About the Project
Infection following joint replacement is a devastating complication that occurs in up to 1-2% of cases. The incidence is even higher in patients with: diabetes, obesity, surgical site infections, inflammatory disorders, poor wound healing, or for those who smoke. Because of the increasing prevalence of multi-drug resistant bacteria, there is a critical need to develop new therapeutic interventions to avoid untreatable, life-threatening infections. Cold plasma is a non-antibiotic intervention that can eradicate bacteria and destroy bacterial biofilms. This project will test the hypothesis that a multimodal cold plasma treatment applied during orthopaedic surgical procedures will eradicate existing bacteria and biofilm, thus preventing infection (or reinfection) and enhance surgical site healing and osseointegration, as part of an international collaboration (USA/UK/RoI).

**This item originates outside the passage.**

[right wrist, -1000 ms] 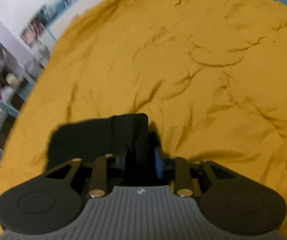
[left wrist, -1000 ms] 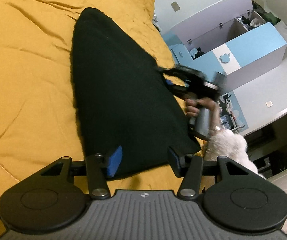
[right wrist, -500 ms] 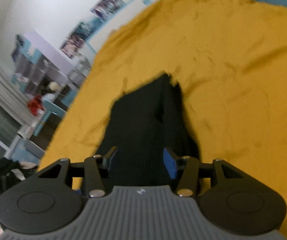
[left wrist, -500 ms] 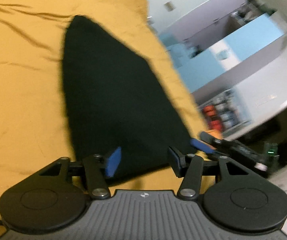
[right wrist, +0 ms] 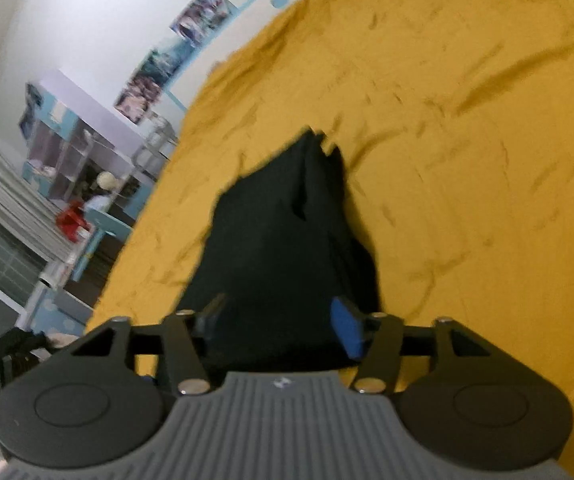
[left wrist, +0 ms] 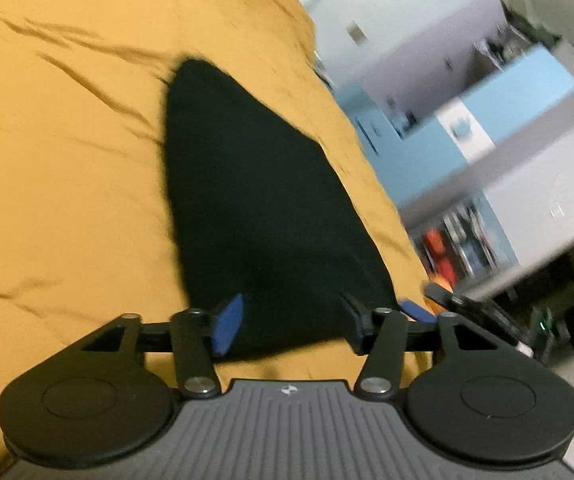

The PhD student will join this multidisciplinary, international research consortium, based at Queen’s University Belfast. They will develop cold plasma experimental protocols for eradication of pathogenic biofilms from orthopaedic materials, bone and surrounding tissues, and to develop representative biofilm models of these complex, multispecies pathogenic states. The PhD will aim to describe the parameters necessary for rapid and accurate biofilm eradication by cold plasmas (either direct exposure, or plasma activated liquids), and to understand the consequences of sub-therapeutic or sub-lethal plasma exposures on biofilm bacteria, using advanced sequencing techniques and susceptibility/persister assays. Finally, the effects of short plasma exposures on macrophage and neutrophil activation within the biofilm milieu, building on previous studies within our research group.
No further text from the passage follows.